Data science and big data analytics have become the new must-haves for businesses across many industries. Gone are the days when algorithm development and large-scale data mining were confined to Silicon Valley. In the modern, tech-savvy age, it’s almost an afterthought that banks, insurance brokerages, healthcare entities, and other non-tech-sector companies seek to be “the next Apple/Google/Amazon” or whatever tech behemoth completes the C-suite’s bromide. This is true not just in word, but in deed.
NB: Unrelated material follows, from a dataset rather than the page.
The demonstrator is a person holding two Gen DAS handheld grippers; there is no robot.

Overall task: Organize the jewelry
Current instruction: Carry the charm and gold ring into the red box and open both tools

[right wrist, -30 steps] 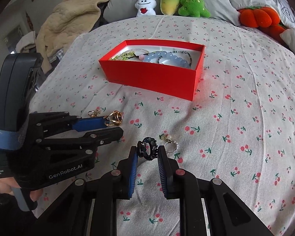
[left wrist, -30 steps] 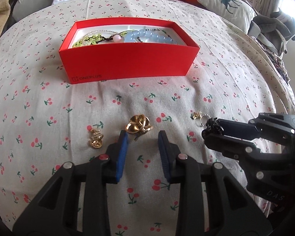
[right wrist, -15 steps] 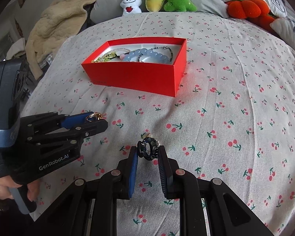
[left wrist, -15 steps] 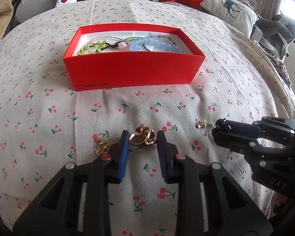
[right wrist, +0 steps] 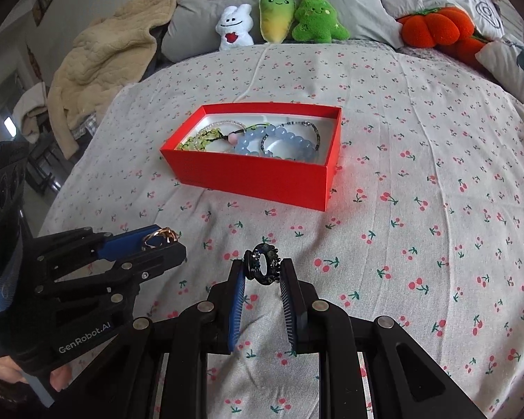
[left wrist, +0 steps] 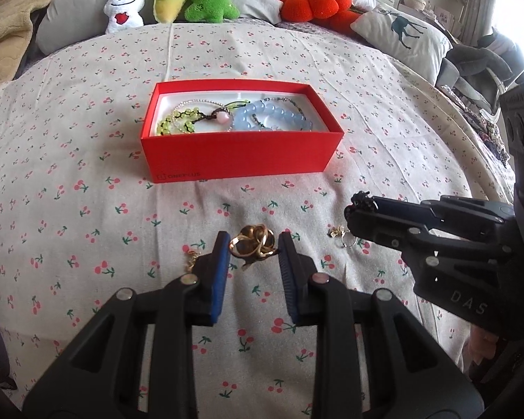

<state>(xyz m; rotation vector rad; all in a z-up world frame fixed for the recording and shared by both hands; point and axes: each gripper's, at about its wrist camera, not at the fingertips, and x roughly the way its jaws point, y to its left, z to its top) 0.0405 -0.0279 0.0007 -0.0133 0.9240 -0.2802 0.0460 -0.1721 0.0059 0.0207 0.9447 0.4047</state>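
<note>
My left gripper point(left wrist: 253, 242) is shut on a gold knot-shaped piece point(left wrist: 253, 244), held just above the cherry-print bedspread. The right gripper point(right wrist: 263, 269) is shut on a black jewelled ring point(right wrist: 263, 266), also lifted off the cloth. In the left wrist view the right gripper point(left wrist: 356, 209) comes in from the right with the black ring point(left wrist: 361, 199) at its tips. Ahead of both stands the open red box point(left wrist: 241, 155), holding green, pink and blue bead bracelets point(left wrist: 272, 117). A small gold piece point(left wrist: 191, 256) and a small earring point(left wrist: 342, 237) lie on the cloth.
Plush toys point(right wrist: 279, 21) and an orange pumpkin cushion point(right wrist: 431, 29) line the bed's far end against grey pillows. A beige blanket point(right wrist: 101, 66) is heaped at the far left. A person's fingers point(right wrist: 57, 380) hold the left gripper's handle.
Both grippers have risen off the bedspread, each carrying its piece. The left jaws closed onto the gold knot. More of the bed's far end has come into view.
</note>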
Over the past decade, many companies have invested tens or even hundreds of millions of dollars into both digital capital and the workforce to use and maintain it. Large-scale storage clusters capable of holding tera- or peta-bytes of information contribute substantially to these costs. Data collection and warehousing needs imply substantial up-front capital costs. Companies also typically underestimate costs of converting between legacy and new systems. The largest costs in digital, however, occur in the labor realm.
Data scientists, statistical-analytics consultants, predictive analysts: these professionals have commanded hefty compensation relative to other occupations since 2010. According to a survey carried out by Burtch Works Executive Recruiting, non-managerial data scientists’ 2018 median salaries ranged between $95,000 and $165,000 across experience levels. Data science managers’ compensations ranged between $145,000 and $250,000. In the ever-changing digital landscape, the only constant is that payroll dominates data-infrastructure costs.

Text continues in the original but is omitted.